With a zero-hour contract, certain minimum employee benefits can already apply. For instance, some contracts are undoubtedly employment contracts and will attract the full protection of employment regulation, including holidays.
But in other cases, those on zero-hour contracts will only be casual workers, who have some statutory protections but not the full range. They will also be eligible for automatic pensions enrolment. Employers will have to look at the contract each time, and even then an employment tribunal might not agree.
So the question is whether zero-hour contracts should go beyond what is required by law. This will depend on what the organisation is trying to achieve by using such arrangements and whether employees feel disadvantaged.
Many employers surveyed by the Chartered Institute of Personnel and Development (CIPD) in its Quarterly Employee Outlook Survey (published in August) said they employ a few zero-hours contract workers to deal with temporary increases in demand. For instance, during an election, a council may employ additional workers on zero-hours contracts to count postal votes and ballot papers.
From an employee perspective, this type of arrangement can be good for people because they are able to supplement their income and work only when it suits them. In such instances, these individuals may not require or value additional employee benefits.
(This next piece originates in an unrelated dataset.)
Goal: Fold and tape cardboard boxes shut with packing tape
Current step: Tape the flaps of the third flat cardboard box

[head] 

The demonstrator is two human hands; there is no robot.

By contrast, our research found that a small percentage of organisations employ the majority of their workers on such contracts. Again, this is not necessarily a bad thing if such staff are treated in the same way as those that are permanently employed; for instance, both sets of workers have the same training and development opportunities.
The problem is in a minority of cases, where such workers are being treated unfairly and government intervention may be required to ensure they are not being exploited. However, the assumption that zero-hours contracts are, by their nature, bad is incorrect. It depends on how they are used by both the employer and those employees on zero-hours contracts.